As the team lead for the past year, I’ve been playing the role of politician, requirements gatherer, specifications writer, and project manager for VISI’s development team. Requirements and specifications are something completely new to VISI’s development projects since I started taking ownership of them. Upper management has been asking for more quality and this is one of the steps we’ve taken to reach that goal.
I won’t go into detail about how to gather requirements or build a specifications document at this time, but I’d like to inform you how I’m “finalizing” our internal project specifications so we can starting building out the project. Two of the projects I’ve been preparing specifications for have come to a close just yesterday and today. One of them is a small project that is projected to take 8 days to build out and the other is a large project expected to take many months. After many revisions of the specifications document for each project and repeatedly asking for, and not receiving, an approval from the “customer”, who is an internal employee, the revisions just continued creeping in slowly for a couple weeks time. This is not productive time and is only delaying the project, especially when you have a developer on your team looking for something productive and meaningful to work on. The project “customer” may have trouble committing to a specification, knowing that changes during the build and after launch are harder to come by. They may also be indecisive for fear of making a commitment and overlooking an important requirement or feature.
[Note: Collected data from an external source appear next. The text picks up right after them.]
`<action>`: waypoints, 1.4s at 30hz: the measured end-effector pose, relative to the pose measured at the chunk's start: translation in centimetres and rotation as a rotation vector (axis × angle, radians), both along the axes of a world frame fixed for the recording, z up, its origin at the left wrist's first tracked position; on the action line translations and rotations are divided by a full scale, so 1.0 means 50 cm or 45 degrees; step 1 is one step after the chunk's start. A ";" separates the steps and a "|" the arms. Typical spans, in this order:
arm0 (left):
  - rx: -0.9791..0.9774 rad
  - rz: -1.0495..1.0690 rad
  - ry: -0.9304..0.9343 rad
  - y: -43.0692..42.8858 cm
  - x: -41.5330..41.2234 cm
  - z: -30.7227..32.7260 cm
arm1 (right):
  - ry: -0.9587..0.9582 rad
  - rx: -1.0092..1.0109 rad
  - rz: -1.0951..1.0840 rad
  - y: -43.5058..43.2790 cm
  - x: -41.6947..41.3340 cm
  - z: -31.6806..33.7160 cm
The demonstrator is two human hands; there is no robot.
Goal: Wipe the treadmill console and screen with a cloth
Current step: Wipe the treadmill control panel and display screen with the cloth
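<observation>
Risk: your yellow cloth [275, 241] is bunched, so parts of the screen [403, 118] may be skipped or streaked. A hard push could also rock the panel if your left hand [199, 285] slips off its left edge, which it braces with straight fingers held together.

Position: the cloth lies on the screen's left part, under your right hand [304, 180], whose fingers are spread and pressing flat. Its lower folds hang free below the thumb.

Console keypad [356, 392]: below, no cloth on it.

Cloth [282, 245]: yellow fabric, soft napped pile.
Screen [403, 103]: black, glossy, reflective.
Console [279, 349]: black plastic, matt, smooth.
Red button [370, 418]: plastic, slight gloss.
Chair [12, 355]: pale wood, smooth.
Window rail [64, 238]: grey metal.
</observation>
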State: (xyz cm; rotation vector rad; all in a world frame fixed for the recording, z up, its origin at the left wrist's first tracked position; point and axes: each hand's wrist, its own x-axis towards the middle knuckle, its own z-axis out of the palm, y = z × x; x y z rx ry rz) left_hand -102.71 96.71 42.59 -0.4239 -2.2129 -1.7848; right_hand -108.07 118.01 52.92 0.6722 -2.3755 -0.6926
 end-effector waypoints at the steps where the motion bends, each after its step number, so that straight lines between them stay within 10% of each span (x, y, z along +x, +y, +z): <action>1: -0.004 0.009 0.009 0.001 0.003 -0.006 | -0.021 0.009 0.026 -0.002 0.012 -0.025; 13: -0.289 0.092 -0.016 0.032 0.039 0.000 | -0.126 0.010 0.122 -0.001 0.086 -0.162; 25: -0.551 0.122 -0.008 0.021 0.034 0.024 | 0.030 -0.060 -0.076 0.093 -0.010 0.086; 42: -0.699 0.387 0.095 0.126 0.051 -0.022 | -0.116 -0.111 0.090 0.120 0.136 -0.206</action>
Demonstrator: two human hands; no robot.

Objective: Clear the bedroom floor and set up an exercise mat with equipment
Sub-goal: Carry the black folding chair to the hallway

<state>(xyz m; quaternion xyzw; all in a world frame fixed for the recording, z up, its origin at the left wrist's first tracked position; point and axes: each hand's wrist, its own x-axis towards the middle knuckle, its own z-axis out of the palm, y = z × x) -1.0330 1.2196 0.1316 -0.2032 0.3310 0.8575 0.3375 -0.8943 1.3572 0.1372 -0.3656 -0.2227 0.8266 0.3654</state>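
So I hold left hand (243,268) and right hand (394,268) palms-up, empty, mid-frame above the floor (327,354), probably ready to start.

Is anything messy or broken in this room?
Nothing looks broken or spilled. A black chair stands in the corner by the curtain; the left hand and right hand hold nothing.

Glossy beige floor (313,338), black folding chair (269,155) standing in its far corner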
Because this is an internal project for the company, I am able to “help” facilitate and keep things moving. It’s very simple: the company needed this project completed yesterday, so we need to draw the line and get started. For you sales people out there, “asking for the sale”, or “close”, did not work with these projects. Therefore, I’ve realized it’s up to me to draw the line and tell them when the specifications are finished. How do you know when this time has arrived with a project spec? When the change requests and revisions have slowed and decreased in severity to the point where you’d be able to makes the modifications very easily on the fly during the project build. I’m not saying it’s good to make a bunch of changes to the spec during the build, but they will come inevitably and will never cease, even after the project is completed. The other important factor is that your team is ready to get started. If you’re developer for the project is tied up for another month with something else, then there is little need to bring closure to the specification discussion at this time since you know little changes and modifications will forever continue with larger projects.
When it comes to the internal project that is starting to drag on forever, just remind yourself and the internal “customer” that the company needs the project completed and a line must be drawn.